Bolsas e acessórios feitos com couro de pirarucu já circulam em vitrines do Brasil e do exterior como símbolos de luxo sustentável. A pele do peixe amazônico, antes descartada, ganhou status na moda por sua resistência, textura exótica e associação à preservação da floresta. Mas por trás do marketing verde, pescadores e manejadores afirmam que ainda recebem pouco pelo trabalho que garante a existência dessa cadeia produtiva.
Da proibição ao manejo sustentável
O pirarucu esteve à beira da extinção na década de 1990, o que levou à proibição da pesca. O cenário mudou com o manejo sustentável, que permite capturar apenas 30% dos adultos e exige o monitoramento feito por comunidades ribeirinhas. O modelo ajudou a recuperar estoques e transformou o peixe em fonte de renda legalizada.
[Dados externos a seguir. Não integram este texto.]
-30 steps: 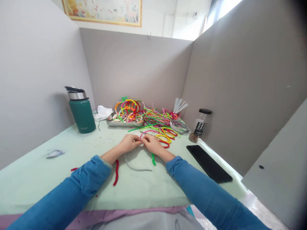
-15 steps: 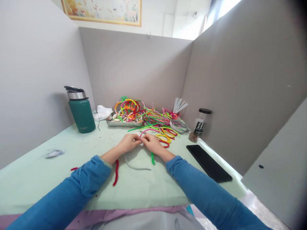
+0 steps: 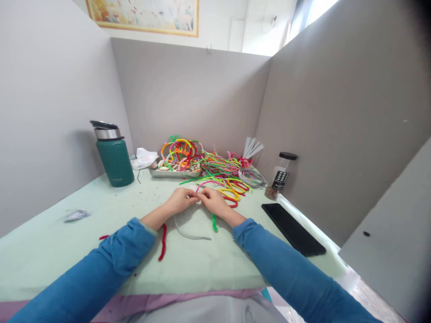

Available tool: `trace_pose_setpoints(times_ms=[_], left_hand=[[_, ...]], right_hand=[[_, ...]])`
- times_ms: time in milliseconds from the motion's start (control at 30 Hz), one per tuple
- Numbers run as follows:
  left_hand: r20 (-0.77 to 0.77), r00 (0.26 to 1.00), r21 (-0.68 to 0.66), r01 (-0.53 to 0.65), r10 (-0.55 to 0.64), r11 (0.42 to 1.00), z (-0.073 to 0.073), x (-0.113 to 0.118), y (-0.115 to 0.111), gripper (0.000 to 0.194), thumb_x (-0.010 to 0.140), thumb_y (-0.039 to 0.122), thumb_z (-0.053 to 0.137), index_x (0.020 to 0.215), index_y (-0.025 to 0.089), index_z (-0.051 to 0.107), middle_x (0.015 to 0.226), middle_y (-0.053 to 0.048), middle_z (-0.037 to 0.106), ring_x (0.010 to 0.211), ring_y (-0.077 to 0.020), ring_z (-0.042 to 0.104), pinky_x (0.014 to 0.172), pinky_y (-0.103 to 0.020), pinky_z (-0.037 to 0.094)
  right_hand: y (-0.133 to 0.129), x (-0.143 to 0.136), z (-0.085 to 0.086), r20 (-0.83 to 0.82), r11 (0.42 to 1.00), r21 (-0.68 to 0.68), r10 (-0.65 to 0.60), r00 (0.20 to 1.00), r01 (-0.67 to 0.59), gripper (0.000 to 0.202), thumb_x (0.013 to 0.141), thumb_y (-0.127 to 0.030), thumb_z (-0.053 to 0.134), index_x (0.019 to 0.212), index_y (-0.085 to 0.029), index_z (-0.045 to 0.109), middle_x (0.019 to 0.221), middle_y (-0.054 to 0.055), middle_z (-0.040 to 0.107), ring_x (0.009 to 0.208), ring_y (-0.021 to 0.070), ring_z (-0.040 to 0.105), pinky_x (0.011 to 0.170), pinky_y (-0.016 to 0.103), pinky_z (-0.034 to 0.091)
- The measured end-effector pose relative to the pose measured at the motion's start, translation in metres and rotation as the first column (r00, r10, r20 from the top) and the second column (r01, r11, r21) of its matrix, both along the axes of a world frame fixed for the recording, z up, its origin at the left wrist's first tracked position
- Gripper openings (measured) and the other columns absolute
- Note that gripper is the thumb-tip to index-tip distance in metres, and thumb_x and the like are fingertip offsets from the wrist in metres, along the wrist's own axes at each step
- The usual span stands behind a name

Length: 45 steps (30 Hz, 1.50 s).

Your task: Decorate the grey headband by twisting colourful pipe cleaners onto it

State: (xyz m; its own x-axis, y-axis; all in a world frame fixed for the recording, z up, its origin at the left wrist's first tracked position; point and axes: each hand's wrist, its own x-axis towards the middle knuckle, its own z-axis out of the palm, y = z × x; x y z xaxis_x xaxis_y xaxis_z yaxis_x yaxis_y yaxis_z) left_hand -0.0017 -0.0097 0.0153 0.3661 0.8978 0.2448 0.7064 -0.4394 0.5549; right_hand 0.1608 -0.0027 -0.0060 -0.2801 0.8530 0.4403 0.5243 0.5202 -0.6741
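Observation:
Both hands meet over the middle of the table, fingertips pinched together. A pink pipe cleaner (image 3: 209, 182) arcs up from between them. My left hand (image 3: 181, 200) is closed at its lower end, and my right hand (image 3: 213, 200) pinches right beside it; the exact grip point is hidden by the fingers. A thin grey wire (image 3: 191, 236) curves down below my left hand to the tabletop. Under my right wrist lies a short green pipe cleaner piece (image 3: 214, 223). Next to my left forearm rests a dark red piece (image 3: 163, 242).
At the back, a metal tray (image 3: 175, 174) holds small pieces and bent colourful shapes, beside a heap of pipe cleaners (image 3: 225, 163) and a grey wire coil (image 3: 253, 178). A green bottle (image 3: 116, 161) stands left; a black-lidded jar (image 3: 280, 177) and black phone (image 3: 292, 229) are right. Grey partitions surround the table.
The grey wire's free end has shifted very slightly. Both hands stay in nearly the same place, still pinching at the pink pipe cleaner.

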Motion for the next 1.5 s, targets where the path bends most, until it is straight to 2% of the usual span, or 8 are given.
trace_pose_setpoints(times_ms=[333,500,733,1000,1133,1300,1500], left_hand=[[-0.024,1.0,0.016,0.003,-0.003,1.0,-0.0002,-0.0006,0.0012,0.032,0.073,0.039,0.049,0.084,0.017,0.07,0.064,0.001,0.064,0.057,-0.0114,0.051,0.057,-0.02,0.038],[-0.017,0.999,0.01,-0.034,0.034,0.999,-0.0004,-0.0005,0.0012,0.034,0.073,0.04,0.048,0.081,0.016,0.07,0.065,0.0,0.064,0.058,-0.0113,0.051,0.056,-0.02,0.037],[-0.012,0.998,0.019,-0.057,0.058,0.998,-0.0021,-0.0004,0.0027,0.035,0.072,0.043,0.049,0.08,0.017,0.07,0.062,0.0,0.064,0.057,-0.0119,0.051,0.055,-0.02,0.036],[-0.027,1.0,0.028,-0.015,0.015,1.0,-0.0007,-0.0007,0.0026,0.035,0.073,0.042,0.048,0.077,0.016,0.07,0.063,0.0,0.063,0.055,-0.011,0.049,0.055,-0.02,0.036],[0.019,0.999,-0.046,-0.025,0.026,0.999,-0.0016,-0.0005,0.0024,0.035,0.072,0.044,0.048,0.074,0.014,0.067,0.053,0.002,0.056,0.046,-0.0088,0.044,0.047,-0.019,0.033],[0.108,0.993,-0.18,-0.023,0.043,0.983,-0.0056,-0.0012,0.0054,0.036,0.069,0.046,0.051,0.074,0.013,0.064,0.051,0.003,0.052,0.039,-0.007,0.041,0.04,-0.019,0.03],[0.219,0.975,-0.279,0.019,0.045,0.96,-0.0075,-0.0009,0.0068,0.036,0.067,0.046,0.054,0.077,0.012,0.063,0.061,0.001,0.061,0.037,-0.005,0.04,0.038,-0.018,0.03]], right_hand=[[-0.0001,-0.0007,0.0001,0.009,1.0,-0.005,-0.005,1.0,0.005,0.019,0.079,-0.03,0.049,0.068,-0.016,0.057,0.064,0.0,0.058,0.061,0.0113,0.049,0.057,0.022,0.033],[-0.0005,-0.0005,0.0008,-0.003,0.999,-0.038,0.005,1.0,-0.005,0.018,0.078,-0.031,0.05,0.069,-0.016,0.056,0.063,-0.001,0.057,0.059,0.0108,0.048,0.055,0.021,0.033],[-0.0018,-0.0012,0.0038,0.004,1.0,-0.03,-0.004,1.0,0.004,0.014,0.077,-0.023,0.048,0.067,-0.016,0.055,0.063,-0.001,0.057,0.061,0.011,0.048,0.057,0.021,0.033],[0.0001,-0.0002,-0.0001,0.009,1.0,-0.005,0.008,1.0,-0.008,0.015,0.077,-0.025,0.048,0.068,-0.016,0.055,0.063,-0.001,0.057,0.06,0.0111,0.048,0.056,0.021,0.032],[0.0013,0.0001,-0.0016,0.001,1.0,0.0,0.018,1.0,-0.018,0.015,0.077,-0.025,0.048,0.069,-0.016,0.056,0.064,-0.001,0.057,0.061,0.0111,0.048,0.056,0.021,0.032],[0.0009,0.0001,-0.0012,-0.011,1.0,-0.001,0.024,1.0,-0.024,0.015,0.077,-0.025,0.047,0.068,-0.016,0.056,0.063,-0.001,0.057,0.061,0.0109,0.048,0.056,0.021,0.032],[-0.0004,0.0006,0.0001,-0.021,0.999,0.0,0.036,0.999,-0.036,0.016,0.078,-0.025,0.047,0.066,-0.016,0.054,0.061,-0.002,0.056,0.058,0.0103,0.046,0.055,0.021,0.031]])
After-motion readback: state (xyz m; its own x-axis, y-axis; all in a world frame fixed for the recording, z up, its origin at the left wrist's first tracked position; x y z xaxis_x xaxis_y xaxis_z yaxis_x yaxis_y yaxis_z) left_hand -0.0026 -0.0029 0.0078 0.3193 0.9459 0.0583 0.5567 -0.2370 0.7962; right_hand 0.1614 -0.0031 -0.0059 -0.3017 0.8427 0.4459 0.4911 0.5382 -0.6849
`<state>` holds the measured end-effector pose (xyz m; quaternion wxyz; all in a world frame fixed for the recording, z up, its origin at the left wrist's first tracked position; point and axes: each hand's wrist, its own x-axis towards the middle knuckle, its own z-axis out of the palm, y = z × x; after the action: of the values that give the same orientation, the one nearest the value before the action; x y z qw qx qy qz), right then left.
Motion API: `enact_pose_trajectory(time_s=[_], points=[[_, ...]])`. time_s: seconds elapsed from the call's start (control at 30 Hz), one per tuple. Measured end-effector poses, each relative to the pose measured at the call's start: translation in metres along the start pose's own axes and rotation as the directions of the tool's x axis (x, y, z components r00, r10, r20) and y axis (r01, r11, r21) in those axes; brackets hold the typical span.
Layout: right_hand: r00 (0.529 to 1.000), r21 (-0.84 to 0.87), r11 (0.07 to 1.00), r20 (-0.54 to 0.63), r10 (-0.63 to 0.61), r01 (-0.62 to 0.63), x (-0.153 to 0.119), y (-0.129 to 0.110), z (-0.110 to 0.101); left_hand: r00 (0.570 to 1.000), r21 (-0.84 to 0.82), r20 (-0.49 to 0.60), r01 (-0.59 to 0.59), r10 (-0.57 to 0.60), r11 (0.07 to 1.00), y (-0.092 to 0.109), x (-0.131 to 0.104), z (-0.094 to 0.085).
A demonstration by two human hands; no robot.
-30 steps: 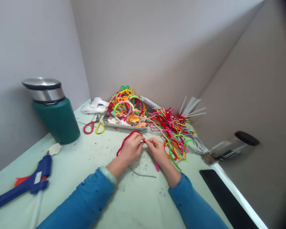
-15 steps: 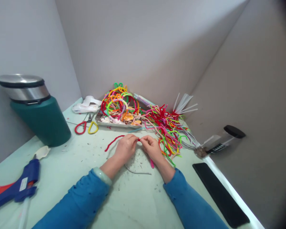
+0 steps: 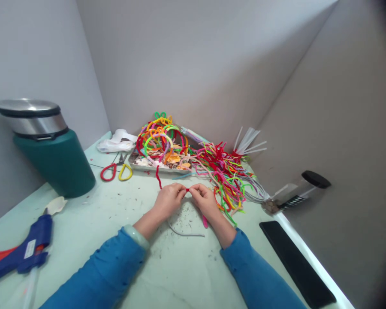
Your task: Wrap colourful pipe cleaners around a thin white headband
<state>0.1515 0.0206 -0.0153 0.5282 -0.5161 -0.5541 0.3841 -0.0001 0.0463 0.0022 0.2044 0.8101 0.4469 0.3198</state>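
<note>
Both hands meet over the middle of the pale green table, fingertips nearly touching. My left hand (image 3: 169, 200) pinches a red pipe cleaner (image 3: 158, 177), whose free end rises behind that hand toward the metal tray. Between the fingertips a short red piece shows, and my right hand (image 3: 205, 200) pinches it from the other side. Under the hands lies a grey wire (image 3: 188, 234) among small dark scraps. A pink strip (image 3: 205, 222) shows beside my right wrist.
A metal tray (image 3: 161, 168) holds colourful loops and petals; many pipe cleaners (image 3: 225, 167) lie right of it. Scissors (image 3: 125, 172), a green bottle (image 3: 56, 161) and a blue glue gun (image 3: 35, 246) stand or lie left. A black strip (image 3: 296, 262) and clear container (image 3: 299, 191) are right.
The free end of the red pipe cleaner has swung from pointing left to pointing up and away, toward the tray. Both hands remain almost in place, still pinching.
</note>
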Motion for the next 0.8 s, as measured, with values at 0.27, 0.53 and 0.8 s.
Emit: enact_pose_trajectory(time_s=[0.27,0.53,0.8], points=[[1.000,0.001,1.000,0.011,0.005,-0.005,0.0009,0.0012,0.0007,0.972,-0.347,0.155,0.220,-0.176,0.912,0.0015,0.0049,-0.0025],[1.000,0.007,1.000,0.021,0.021,-0.021,0.0007,-0.0005,0.0004,0.881,-0.587,0.406,0.456,-0.243,0.669,-0.0004,0.0049,-0.0028],[1.000,-0.016,1.000,0.021,-0.008,0.008,0.0007,-0.0016,0.0005,0.998,-0.043,0.022,-0.053,0.054,0.998,-0.0043,0.0009,-0.0065]])
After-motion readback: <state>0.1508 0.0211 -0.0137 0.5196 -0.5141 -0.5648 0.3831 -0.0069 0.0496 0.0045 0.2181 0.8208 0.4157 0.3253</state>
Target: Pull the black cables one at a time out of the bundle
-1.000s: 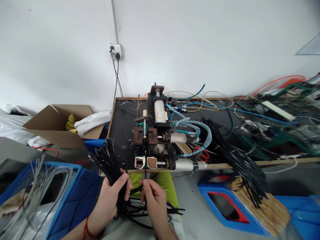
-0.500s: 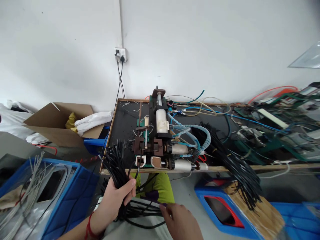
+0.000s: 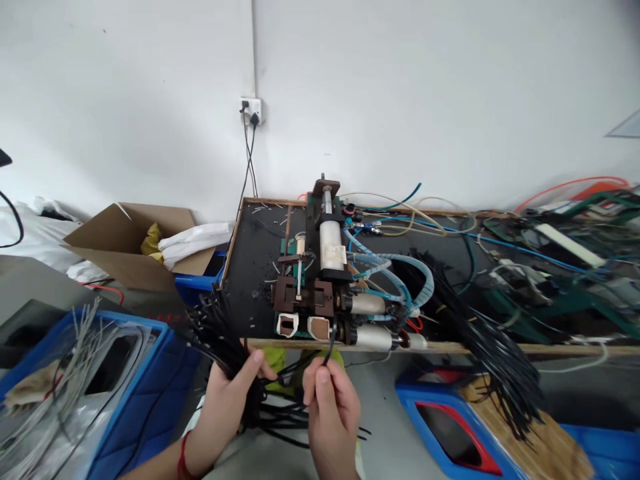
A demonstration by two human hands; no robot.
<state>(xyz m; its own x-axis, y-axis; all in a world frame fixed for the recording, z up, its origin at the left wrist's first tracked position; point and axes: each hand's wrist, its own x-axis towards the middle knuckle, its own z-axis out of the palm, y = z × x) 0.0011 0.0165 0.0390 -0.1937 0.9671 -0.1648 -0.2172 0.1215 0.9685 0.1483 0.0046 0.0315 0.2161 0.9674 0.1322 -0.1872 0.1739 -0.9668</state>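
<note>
My left hand (image 3: 233, 390) is closed around a thick bundle of black cables (image 3: 213, 333), whose cut ends fan out up and to the left. The lower part of the bundle lies across my lap. In a pinch between thumb and fingers, my right hand (image 3: 331, 410) holds a single black cable (image 3: 330, 350), its end pointing up beside the machine's front. Straight ahead on the bench stands a pneumatic machine (image 3: 304, 297) with brown jaw blocks and metal cylinders. Two white-edged pads (image 3: 319, 328) sit at its front edge, close to the cable's end.
A second bundle of black cables (image 3: 493, 353) hangs over the bench's front edge (image 3: 450, 347) on the right. Blue crates (image 3: 135, 393) stand at both sides below. Behind left is an open cardboard box (image 3: 120, 250). Blue air hoses (image 3: 425, 287) curve right of the machine.
My right hand has risen from the cables on my lap toward the machine and now pinches one cable upright. My left hand still grips the bundle. The view has shifted slightly.
</note>
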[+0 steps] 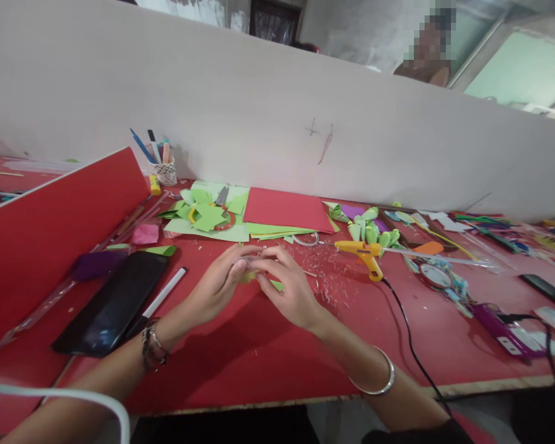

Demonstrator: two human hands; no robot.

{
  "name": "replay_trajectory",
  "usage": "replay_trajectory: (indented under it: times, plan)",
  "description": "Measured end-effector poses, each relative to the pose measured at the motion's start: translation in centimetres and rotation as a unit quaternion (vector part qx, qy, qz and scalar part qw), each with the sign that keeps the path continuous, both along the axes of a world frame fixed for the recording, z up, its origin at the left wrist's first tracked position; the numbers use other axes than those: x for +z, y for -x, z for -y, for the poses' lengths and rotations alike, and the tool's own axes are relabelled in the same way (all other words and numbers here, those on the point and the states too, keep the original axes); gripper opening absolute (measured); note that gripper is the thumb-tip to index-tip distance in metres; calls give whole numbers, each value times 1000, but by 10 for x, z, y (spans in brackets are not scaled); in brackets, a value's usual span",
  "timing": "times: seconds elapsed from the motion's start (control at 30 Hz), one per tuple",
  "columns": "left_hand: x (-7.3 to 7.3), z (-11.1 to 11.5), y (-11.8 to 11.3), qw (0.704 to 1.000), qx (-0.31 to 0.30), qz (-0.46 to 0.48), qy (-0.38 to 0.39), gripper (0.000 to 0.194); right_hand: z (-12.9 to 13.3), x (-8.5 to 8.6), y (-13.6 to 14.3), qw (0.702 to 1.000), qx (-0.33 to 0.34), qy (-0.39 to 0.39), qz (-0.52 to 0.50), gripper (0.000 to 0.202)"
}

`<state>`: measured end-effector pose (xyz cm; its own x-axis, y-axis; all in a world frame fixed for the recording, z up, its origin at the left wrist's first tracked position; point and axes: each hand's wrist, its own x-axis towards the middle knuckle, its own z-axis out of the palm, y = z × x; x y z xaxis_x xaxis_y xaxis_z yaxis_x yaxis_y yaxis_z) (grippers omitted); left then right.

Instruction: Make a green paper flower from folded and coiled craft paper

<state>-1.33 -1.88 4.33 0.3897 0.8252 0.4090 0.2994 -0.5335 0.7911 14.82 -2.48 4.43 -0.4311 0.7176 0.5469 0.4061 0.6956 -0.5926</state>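
Note:
My left hand [219, 280] and my right hand [289, 287] meet above the red table, fingertips nearly touching. Both are closed around a small thing, partly see-through with a yellowish part [246, 277] below the fingers; its kind is hidden by them. A bit of green paper [277, 285] shows just under my right fingers; whether it is held or lying on the table I cannot tell. Behind my hands lie a red paper stack [289, 209] and a clear ring [306, 239]. Left of my left hand rests a white marker [164, 293].
A yellow glue gun [361, 251] with a black cord lies to the right, near green paper cones [370, 228]. Scissors [222, 197] sit among green paper pieces. A black phone-like slab [113, 305], a pen cup [165, 171] and a purple power strip [504, 330] are around.

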Motion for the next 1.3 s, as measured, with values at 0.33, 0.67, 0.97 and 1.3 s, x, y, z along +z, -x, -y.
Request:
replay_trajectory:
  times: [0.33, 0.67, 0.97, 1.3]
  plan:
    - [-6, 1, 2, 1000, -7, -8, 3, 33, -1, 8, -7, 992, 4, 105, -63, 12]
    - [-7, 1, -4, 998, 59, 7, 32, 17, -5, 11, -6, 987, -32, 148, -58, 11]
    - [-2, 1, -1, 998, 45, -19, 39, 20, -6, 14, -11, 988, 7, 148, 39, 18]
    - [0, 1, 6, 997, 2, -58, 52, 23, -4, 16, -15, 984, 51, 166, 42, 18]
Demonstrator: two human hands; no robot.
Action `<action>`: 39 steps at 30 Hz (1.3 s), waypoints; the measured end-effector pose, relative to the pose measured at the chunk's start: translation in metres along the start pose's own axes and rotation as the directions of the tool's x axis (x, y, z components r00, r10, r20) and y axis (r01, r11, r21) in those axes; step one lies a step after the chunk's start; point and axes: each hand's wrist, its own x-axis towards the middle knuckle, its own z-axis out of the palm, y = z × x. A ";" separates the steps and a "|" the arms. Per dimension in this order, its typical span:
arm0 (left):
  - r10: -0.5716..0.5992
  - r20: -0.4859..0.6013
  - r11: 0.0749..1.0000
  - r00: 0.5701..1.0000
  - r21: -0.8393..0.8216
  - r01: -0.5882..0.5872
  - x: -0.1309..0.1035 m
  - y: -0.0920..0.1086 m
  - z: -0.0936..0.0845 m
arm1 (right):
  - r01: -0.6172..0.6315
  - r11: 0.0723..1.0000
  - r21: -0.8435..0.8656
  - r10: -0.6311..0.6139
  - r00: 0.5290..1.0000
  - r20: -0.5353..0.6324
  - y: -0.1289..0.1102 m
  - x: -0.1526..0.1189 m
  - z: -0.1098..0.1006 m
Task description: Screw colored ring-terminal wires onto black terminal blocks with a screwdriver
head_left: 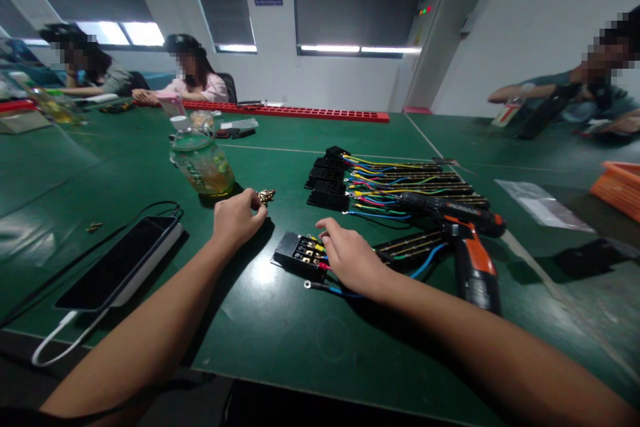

Hoje, marcas como a brasileira Osklen e a americana Piper & Skye destacam o couro do pirarucu como exemplo de economia circular e moda consciente. Ainda assim, a discrepância entre o valor pago ao pescador e o preço final de um artigo de luxo impressiona. “Aqui o quilo do pirarucu é vendido por cerca de R$ 11. O manejador não tem como comprar uma bolsa feita com a pele que ele ajudou a preservar”, lamenta Pedro Canízio, vice-presidente da Federação dos Manejadores e Manejadoras de Pirarucu de Mamirauá (Femapam).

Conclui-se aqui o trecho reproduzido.